PROBLEM DETAILS: Retype, word for word, every line from the one holding "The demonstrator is" through the one holding "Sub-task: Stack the" in the entries below, both included, and only those lines.

** Opening AVAILABLE DATA block **

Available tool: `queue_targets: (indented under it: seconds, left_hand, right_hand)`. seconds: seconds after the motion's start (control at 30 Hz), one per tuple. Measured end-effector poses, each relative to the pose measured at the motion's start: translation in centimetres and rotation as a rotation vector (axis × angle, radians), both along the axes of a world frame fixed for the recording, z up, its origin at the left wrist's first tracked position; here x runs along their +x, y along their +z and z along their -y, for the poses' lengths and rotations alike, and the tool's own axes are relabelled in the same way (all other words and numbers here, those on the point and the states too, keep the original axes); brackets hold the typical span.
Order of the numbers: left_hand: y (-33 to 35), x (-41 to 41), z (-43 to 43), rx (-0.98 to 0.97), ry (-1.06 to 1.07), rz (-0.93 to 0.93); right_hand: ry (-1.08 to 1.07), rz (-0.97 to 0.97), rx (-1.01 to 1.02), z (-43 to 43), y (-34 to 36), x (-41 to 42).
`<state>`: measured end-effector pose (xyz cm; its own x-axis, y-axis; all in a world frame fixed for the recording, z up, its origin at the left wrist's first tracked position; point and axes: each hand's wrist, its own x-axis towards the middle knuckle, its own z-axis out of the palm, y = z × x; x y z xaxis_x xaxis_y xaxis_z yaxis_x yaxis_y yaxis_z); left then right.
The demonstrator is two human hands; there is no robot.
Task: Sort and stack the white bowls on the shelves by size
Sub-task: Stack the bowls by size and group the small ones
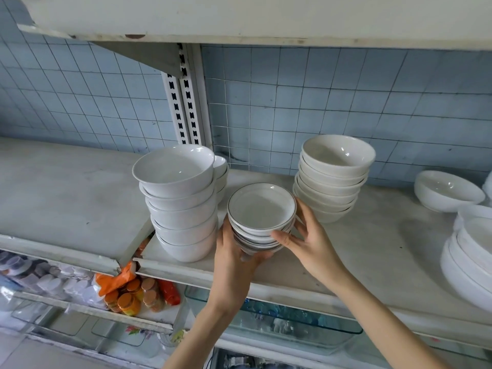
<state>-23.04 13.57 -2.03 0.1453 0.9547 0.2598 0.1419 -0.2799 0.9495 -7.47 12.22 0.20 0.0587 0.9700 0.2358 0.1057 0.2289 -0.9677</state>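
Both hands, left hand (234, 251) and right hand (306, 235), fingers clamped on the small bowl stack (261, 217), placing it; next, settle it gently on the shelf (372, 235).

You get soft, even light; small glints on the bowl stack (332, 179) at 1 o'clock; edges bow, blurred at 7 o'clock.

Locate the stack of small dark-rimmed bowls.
Head view, centre: the left hand and right hand hold the small stack between the white stack and cream stack.
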Motion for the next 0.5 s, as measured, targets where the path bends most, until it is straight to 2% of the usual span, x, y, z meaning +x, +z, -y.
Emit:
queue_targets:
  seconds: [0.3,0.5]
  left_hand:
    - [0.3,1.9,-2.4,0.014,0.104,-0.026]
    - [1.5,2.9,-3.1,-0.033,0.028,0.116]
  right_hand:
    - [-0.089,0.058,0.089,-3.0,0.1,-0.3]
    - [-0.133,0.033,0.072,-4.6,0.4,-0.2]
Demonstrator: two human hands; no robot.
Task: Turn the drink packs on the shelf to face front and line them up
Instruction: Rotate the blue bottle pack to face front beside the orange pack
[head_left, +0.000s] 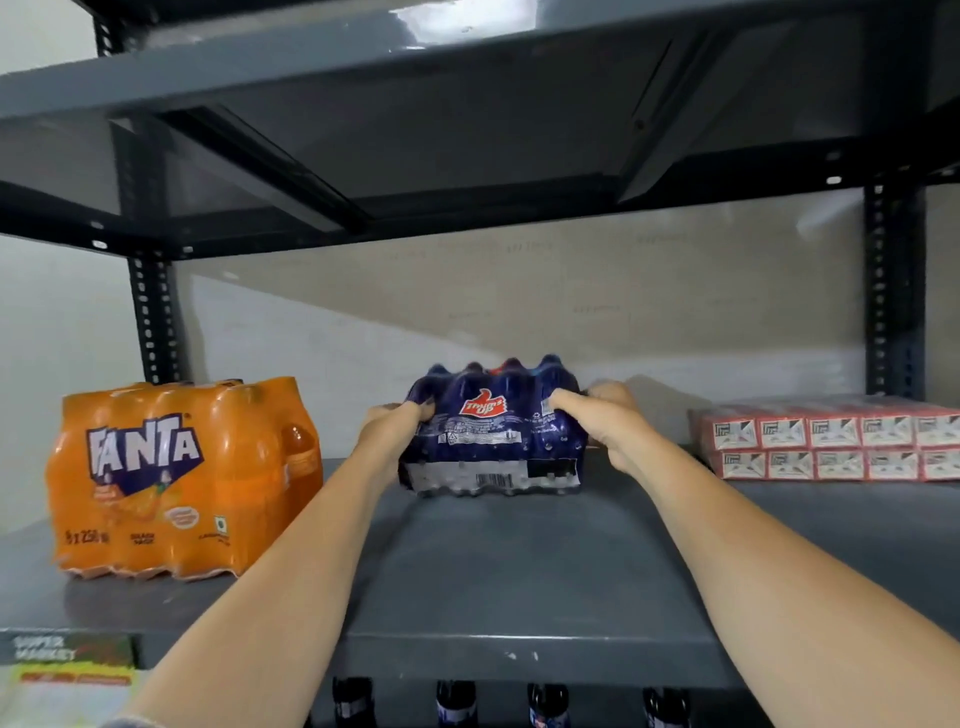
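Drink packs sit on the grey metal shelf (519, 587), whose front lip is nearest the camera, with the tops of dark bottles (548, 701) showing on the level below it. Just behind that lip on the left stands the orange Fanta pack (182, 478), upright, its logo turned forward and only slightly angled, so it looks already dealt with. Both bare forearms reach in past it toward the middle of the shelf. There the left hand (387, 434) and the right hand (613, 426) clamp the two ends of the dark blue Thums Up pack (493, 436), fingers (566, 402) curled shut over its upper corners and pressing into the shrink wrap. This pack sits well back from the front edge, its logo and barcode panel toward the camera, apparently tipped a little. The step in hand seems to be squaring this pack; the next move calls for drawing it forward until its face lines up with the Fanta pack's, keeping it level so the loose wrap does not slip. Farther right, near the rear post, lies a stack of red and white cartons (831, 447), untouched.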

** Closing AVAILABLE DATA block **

EXERCISE RESPONSE:
The demonstrator is two human hands; there is no robot.
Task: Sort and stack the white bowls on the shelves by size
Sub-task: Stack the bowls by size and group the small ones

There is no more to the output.